▶ Try it:
The expected output is a copy of every line in the records with the string "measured".

[Source records]

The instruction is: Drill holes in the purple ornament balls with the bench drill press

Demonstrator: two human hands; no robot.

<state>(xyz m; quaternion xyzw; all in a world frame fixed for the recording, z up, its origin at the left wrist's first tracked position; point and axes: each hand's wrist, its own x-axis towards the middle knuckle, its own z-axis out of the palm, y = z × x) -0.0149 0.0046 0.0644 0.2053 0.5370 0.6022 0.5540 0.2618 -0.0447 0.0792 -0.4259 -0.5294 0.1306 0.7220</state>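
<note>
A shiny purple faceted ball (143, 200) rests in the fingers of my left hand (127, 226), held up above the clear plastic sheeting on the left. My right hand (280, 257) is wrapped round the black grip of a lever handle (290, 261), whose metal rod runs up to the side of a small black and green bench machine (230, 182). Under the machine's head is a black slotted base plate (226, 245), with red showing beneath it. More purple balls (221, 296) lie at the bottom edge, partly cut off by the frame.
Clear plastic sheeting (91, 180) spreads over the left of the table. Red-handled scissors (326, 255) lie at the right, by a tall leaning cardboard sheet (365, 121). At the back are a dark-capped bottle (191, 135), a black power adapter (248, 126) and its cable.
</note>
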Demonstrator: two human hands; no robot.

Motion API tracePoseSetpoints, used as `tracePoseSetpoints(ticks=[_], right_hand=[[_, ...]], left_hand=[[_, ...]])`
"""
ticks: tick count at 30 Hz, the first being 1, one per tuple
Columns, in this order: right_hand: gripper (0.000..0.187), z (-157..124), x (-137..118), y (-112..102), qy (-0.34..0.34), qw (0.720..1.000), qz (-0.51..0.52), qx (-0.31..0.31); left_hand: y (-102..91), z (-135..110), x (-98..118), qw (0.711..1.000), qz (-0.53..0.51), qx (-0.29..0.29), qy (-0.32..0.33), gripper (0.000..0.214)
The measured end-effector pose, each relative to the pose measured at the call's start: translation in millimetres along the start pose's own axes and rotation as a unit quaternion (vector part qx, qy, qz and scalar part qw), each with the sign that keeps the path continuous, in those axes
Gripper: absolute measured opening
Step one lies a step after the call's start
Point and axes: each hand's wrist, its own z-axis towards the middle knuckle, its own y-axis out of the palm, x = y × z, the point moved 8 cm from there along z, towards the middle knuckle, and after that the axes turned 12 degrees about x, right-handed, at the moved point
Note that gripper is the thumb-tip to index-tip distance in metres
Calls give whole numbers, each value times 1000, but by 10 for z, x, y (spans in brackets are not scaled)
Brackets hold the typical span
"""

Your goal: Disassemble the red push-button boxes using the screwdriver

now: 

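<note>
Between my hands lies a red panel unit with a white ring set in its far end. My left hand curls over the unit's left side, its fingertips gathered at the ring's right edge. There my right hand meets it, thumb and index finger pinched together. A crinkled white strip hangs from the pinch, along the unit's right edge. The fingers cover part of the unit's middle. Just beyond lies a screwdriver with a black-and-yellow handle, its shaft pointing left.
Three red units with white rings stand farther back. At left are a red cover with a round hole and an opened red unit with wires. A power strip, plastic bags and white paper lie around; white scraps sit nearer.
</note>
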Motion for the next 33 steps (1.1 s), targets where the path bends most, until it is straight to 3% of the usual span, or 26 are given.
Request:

▶ Output for this task:
The measured end-effector pose, each relative to the pose measured at the call's start: translation in millimetres along the start pose's own axes and rotation as a unit quaternion (vector part qx, qy, qz and scalar part qw), each with the sign that keeps the path continuous, in those axes
Gripper: absolute measured opening

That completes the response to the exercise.